ByteChef LogoByteChef
AIAgentGuardrails

Keywords

Word-boundary-aware match against a configured keyword list, run at PREFLIGHT against the raw input. Available as both a Check (block) and a Sanitize (mask) variant.

Keywords flags or masks any of a configured list of words when they appear in the input. It runs in the PREFLIGHT stage of Check For Violations or Sanitize Text, against the raw input text before sibling masking detectors (PII, Secret Keys, URLs) rewrite tokens.

This is a deliberate design choice: a keyword list authored against masked text would break the moment the secret-key detector ate the prefix or the PII detector replaced the local-part of an email — the deny-list token would have been replaced with <AWS_ACCESS_KEY> or <EMAIL_ADDRESS> before the keyword check ever saw it. Running at PREFLIGHT against raw input means deny-list entries always match the characters the operator actually wrote.

The Check variant emits a violation listing the matched keywords — wire it under Check For Violations to block on a deny-list match. The Sanitize variant replaces every matched keyword with the <KEYWORD> placeholder via the shared mask-entity pass — wire it under Sanitize Text when the right action is to redact the keyword rather than block the request.


Properties

PropertyDescription
KeywordsList of words to detect. At least one entry is required
Case SensitiveWhen off, matching is case-insensitive (default). When on, matches must match casing exactly

Word-Boundary Matching

Keywords uses Unicode-aware word boundaries (\p{L}|\p{N}|_) so a keyword "cat":

  • does match: "the cat sat", "cat,", "cat.", "cat!" (punctuation boundary)
  • does not match: "caterpillar", "category", "cats" (letter on either side)
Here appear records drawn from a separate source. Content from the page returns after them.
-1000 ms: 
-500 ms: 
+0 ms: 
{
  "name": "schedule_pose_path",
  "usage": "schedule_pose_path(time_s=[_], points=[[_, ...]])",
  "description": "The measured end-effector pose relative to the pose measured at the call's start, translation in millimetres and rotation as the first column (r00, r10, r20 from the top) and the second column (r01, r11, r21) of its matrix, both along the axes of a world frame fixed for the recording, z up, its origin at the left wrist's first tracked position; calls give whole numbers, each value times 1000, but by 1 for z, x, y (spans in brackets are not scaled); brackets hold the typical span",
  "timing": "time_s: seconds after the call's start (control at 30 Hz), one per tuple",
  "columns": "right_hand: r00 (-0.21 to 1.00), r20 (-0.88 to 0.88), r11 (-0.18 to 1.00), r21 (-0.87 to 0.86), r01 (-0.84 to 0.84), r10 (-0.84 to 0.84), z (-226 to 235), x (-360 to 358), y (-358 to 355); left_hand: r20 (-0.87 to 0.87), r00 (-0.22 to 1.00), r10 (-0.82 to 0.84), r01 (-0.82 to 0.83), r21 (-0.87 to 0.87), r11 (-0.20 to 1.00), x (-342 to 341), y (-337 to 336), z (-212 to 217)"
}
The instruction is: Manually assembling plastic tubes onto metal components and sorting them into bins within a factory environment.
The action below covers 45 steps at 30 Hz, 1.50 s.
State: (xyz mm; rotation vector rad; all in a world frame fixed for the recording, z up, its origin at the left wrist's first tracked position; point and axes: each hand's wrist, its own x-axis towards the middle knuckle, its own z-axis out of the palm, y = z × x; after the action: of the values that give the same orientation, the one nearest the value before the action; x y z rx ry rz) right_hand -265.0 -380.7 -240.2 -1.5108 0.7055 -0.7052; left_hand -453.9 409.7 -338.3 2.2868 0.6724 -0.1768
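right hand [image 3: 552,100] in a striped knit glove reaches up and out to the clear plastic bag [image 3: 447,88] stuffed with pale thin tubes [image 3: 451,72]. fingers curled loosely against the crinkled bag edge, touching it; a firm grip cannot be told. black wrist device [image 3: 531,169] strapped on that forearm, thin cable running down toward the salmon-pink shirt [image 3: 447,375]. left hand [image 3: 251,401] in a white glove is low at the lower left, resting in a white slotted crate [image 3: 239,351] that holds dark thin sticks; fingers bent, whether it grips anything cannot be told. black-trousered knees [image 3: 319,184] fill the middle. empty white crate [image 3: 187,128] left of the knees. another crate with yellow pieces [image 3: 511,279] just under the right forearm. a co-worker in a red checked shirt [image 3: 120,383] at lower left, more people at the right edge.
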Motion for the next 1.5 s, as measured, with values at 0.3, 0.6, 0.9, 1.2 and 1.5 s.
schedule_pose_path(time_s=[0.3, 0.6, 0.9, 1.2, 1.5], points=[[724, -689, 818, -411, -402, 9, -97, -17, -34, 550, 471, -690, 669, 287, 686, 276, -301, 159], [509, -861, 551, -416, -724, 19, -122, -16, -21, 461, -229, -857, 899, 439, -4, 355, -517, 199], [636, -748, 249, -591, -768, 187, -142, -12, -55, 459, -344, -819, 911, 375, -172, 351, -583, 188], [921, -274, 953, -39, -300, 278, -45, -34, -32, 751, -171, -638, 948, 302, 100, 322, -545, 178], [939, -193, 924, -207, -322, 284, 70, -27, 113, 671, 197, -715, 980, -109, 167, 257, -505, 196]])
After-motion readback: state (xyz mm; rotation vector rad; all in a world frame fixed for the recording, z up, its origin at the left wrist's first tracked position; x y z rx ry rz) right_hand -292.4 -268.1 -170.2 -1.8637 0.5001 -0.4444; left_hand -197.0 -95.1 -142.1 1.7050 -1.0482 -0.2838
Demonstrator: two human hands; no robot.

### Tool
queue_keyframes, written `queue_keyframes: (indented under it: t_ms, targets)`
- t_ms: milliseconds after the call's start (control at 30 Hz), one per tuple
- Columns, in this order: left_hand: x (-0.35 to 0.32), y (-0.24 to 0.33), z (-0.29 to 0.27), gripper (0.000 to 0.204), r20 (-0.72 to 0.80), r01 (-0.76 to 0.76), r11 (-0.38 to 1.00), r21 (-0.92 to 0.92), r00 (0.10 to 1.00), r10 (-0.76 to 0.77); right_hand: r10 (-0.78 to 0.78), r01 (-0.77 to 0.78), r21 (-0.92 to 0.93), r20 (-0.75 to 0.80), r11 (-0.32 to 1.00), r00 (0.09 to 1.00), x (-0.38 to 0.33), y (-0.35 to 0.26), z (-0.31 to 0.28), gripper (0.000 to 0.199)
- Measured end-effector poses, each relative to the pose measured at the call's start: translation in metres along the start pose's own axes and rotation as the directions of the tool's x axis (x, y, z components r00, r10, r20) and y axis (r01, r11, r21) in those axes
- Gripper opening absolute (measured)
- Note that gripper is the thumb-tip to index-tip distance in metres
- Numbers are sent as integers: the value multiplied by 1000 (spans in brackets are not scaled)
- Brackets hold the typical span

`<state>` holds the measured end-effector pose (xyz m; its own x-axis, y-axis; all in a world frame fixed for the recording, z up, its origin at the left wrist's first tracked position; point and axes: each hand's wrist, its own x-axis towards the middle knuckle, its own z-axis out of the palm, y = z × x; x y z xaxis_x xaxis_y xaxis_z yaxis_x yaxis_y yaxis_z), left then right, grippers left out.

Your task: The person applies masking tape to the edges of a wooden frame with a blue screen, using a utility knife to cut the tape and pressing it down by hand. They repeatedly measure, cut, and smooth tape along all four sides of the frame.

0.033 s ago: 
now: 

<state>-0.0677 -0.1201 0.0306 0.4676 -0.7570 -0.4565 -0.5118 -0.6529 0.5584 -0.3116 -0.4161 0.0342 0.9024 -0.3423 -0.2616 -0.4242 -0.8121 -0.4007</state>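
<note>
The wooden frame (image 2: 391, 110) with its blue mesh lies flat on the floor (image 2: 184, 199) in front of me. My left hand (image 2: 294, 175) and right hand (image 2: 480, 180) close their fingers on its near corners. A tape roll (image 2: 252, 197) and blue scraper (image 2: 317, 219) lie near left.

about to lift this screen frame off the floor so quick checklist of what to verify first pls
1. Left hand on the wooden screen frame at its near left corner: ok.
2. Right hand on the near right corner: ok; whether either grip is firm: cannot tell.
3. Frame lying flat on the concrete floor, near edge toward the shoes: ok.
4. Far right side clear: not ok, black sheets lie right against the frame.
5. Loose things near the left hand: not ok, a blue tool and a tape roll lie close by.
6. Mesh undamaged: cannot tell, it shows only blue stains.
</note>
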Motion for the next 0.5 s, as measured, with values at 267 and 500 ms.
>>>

This is symmetric — if your keyword itself starts or ends with a non-word character (e.g., ":hashtag", "#promo"), the matcher relaxes the boundary on that side automatically. You don't need to escape regex metacharacters; the matcher quotes them for you.


Cluster Elements

  • Keywords (check) — emits a violation listing the matched keywords. Wire it as a child of Check For Violations to block requests when any deny-list keyword fires.
  • Keywords (sanitize) — replaces every matched keyword with a <KEYWORD> placeholder through the shared mask-entity pass. Wire it as a child of Sanitize Text to redact keywords from inputs or model responses without blocking.

Examples

Block any of three competitor names:

{
  "type": "guardrails/v1/keywordsCheck",
  "parameters": {
    "keywords": ["CompetitorA", "CompetitorB", "CompetitorC"],
    "caseSensitive": false
  }
}

Mask competitor names in the model's response instead of blocking:

{
  "type": "guardrails/v1/keywordsSanitize",
  "parameters": {
    "keywords": ["CompetitorA", "CompetitorB", "CompetitorC"],
    "caseSensitive": false
  }
}

When NOT to Use

  • For structured patterns (account numbers, ticket IDs, URLs), use Custom Regex instead. Keywords are literal strings.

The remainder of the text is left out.